FFFF supports causes that promote intelligent, responsible and accountable government in Fullerton and Orange County
Author: Mr. Peabody
Mr. Peabody is a Child of Aquarius, a former hard drug user, and a devotee of lawn bowling. He abandoned a profitable career as an curb address number painter to fulfill a lifetime dream of mastering the zither.
There’s something sad about an old woman who is slow-witted, vulgar, and mad.
Of course I’m talking about Vivian “Cannabis Kitty” Jaramillo, the woman who lost the election in Fullerton’s 4th District last year to Jamie Valencia, who happens to be smart, classy and good natured.
Naturally, the bad sport has to take a shot at the “majority” that wanted to “obliterate” the ridiculous waste of money and it’s too bad they didn’t, like they should have. After all, the price tag to the City for this boondoggle exploded by 250% since the original grant application. Naturally, the ever-cultured Jaramillo made reference to them having a “hair up their butt,” giving us yet one more reason to be grateful that this uncouth harridan and her dope lobby supporters lost.
Well, according to Jaramillo, Egleth Nunnci led a charge, creating an unforgettable mental image.
Egleth quotation: “I don’t like to run or walk…”
But the most entertaining part of the the Jaramillo post was this picture of Ahmad Zahra, speechifying about the wonders of his pet project, a project that will die an orphan when it is shut down after a murder or two.
Zahra is a Noser, alright, as indicated by the graffiti behind him. Of the several definitions, the one that is preceded by the word “brown” seems really appropriate. And so for that, at least, we thank you Cannabis Kitty. Of course the irony of the rampant defacement of property along the railroad right-of-way escaped the attention of Jaramillo.
Apparently the Union Pacific Trail disaster-in-the-making has lost another month – groundbreaking on July 2nd, as reported by Sanka Kennedy of the Fullerton Observer Kennedy Sisters. She fails to remind her followers that the project completion, including plant establishment is the end of October per the agreement with the bankrollers of the project, the incurious and somnolent State Natural Resources Agency. This bureaucracy is much better at handing out free money than they are securing its efficacious expenditure.

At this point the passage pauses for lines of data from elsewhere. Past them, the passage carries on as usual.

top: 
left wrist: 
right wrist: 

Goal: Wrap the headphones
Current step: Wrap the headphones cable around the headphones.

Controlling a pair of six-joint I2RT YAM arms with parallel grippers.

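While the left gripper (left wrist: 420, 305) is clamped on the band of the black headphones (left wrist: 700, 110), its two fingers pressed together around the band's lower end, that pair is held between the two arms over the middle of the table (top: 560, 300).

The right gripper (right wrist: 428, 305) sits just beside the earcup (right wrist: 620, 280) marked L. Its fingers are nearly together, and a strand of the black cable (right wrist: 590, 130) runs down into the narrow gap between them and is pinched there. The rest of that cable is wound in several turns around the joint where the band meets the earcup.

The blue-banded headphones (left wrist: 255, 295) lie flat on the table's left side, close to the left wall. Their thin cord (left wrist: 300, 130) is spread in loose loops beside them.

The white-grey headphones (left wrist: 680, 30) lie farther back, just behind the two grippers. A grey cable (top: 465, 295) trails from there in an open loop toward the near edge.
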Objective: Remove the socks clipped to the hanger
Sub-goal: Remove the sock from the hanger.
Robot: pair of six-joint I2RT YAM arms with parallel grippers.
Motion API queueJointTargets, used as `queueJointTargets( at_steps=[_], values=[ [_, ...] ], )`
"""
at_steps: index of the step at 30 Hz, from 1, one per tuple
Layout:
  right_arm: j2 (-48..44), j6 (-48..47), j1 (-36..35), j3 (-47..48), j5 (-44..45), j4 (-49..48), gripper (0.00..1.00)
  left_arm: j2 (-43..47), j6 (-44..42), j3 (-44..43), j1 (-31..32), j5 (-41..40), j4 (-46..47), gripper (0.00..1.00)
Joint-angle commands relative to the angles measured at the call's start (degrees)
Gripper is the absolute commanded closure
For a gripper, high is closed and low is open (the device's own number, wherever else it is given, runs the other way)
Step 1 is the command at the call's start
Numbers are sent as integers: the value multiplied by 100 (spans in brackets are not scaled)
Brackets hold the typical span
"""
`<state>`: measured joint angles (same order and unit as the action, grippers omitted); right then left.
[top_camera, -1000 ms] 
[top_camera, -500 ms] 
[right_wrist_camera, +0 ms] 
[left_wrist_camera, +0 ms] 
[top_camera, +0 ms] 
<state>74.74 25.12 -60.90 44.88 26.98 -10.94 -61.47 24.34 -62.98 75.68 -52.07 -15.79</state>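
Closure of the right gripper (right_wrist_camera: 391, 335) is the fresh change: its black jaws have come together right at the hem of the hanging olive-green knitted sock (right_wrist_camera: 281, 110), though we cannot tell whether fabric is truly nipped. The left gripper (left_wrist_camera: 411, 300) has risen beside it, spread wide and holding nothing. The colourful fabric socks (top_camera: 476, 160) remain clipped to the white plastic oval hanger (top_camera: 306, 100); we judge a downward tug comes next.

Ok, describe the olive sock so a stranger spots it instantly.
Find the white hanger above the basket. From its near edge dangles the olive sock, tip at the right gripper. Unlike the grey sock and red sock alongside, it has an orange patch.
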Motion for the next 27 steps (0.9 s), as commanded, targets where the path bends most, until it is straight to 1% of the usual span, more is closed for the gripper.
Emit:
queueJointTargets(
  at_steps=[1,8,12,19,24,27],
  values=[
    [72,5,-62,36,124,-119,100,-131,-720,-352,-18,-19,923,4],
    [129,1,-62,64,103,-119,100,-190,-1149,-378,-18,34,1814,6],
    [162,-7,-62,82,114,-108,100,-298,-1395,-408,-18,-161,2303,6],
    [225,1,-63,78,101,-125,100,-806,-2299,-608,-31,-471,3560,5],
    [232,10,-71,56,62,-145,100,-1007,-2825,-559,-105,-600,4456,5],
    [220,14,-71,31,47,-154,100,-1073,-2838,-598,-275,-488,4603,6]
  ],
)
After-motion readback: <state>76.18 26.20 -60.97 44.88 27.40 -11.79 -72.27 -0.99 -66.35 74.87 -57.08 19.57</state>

Congratulations all around.
Maybe the less said, the better…
In another Union Pacific story, Siaska tells about a workshop of some sort to gin up ideas for renovating Union Pacific park, the dismal space purchased by the City in 2000 without benefit of environmental testing. The first park was a drug addled, gang infested disaster and closed even after soils remediation and a cost of $3,000,000. Since nothing has changed there is no reason to suspect a new park will succeed any better than the old. But pickleball courts are in high demand in the barrio!

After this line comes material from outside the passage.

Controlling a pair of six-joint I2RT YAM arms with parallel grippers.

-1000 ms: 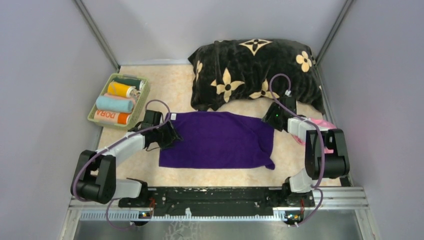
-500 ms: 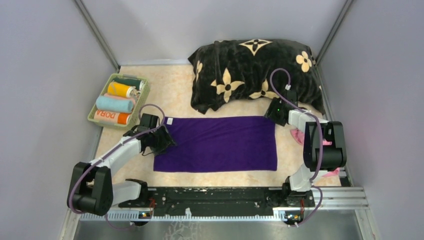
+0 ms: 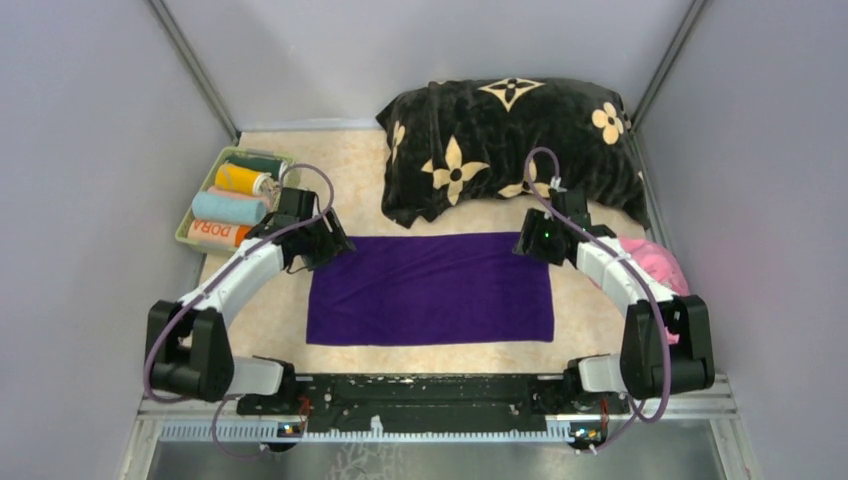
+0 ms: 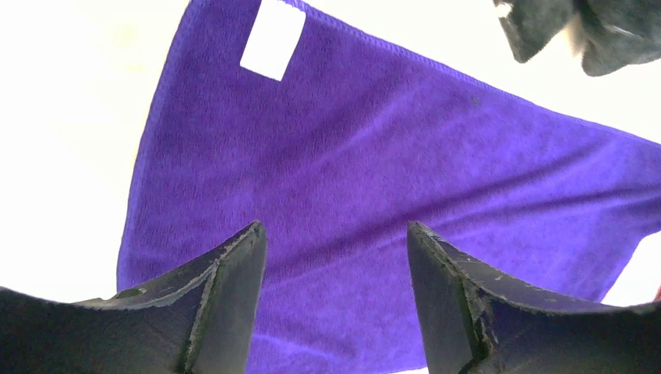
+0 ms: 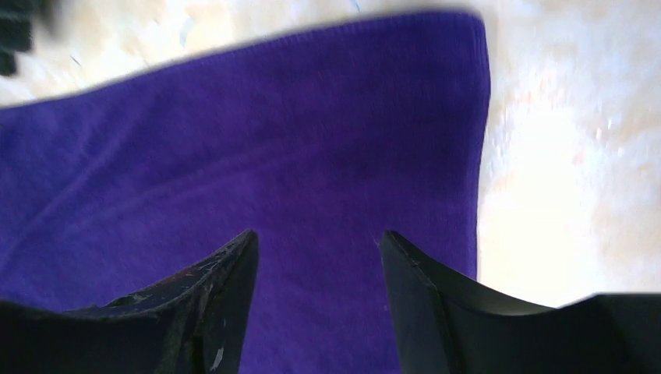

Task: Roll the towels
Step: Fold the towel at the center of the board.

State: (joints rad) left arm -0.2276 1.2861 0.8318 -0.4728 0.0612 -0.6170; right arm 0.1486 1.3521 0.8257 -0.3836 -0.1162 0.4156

Skasia misinforms readers that the remediation issue took place in 2014, probably so as to cushion the shock of the real truth: the park was built, closed because of contamination, remediated in the 2000s and not opened again because nobody wanted it reopened – especially the people who wasted all that money in the first place.
Sankia reminds us that a committee was formed to review this park four years ago, but not that it dissolved into nothingness as these committees always do. Start over, says the City, the land is your canvas,and toy hardhats for everybody, and whatever happens, don’t look in the rear-view mirror. Here’s my favorite line:
“The initiative, which seeks to reinvigorate the family-oriented neighborhood, has been in the works since discussions about the park’s redesign began in 2019.”
A family oriented neighborhood? As opposed to what? The truth is that discussion of reopening the park came from Fred Jung who was disgusted by the whole disaster of the “Poison Park.”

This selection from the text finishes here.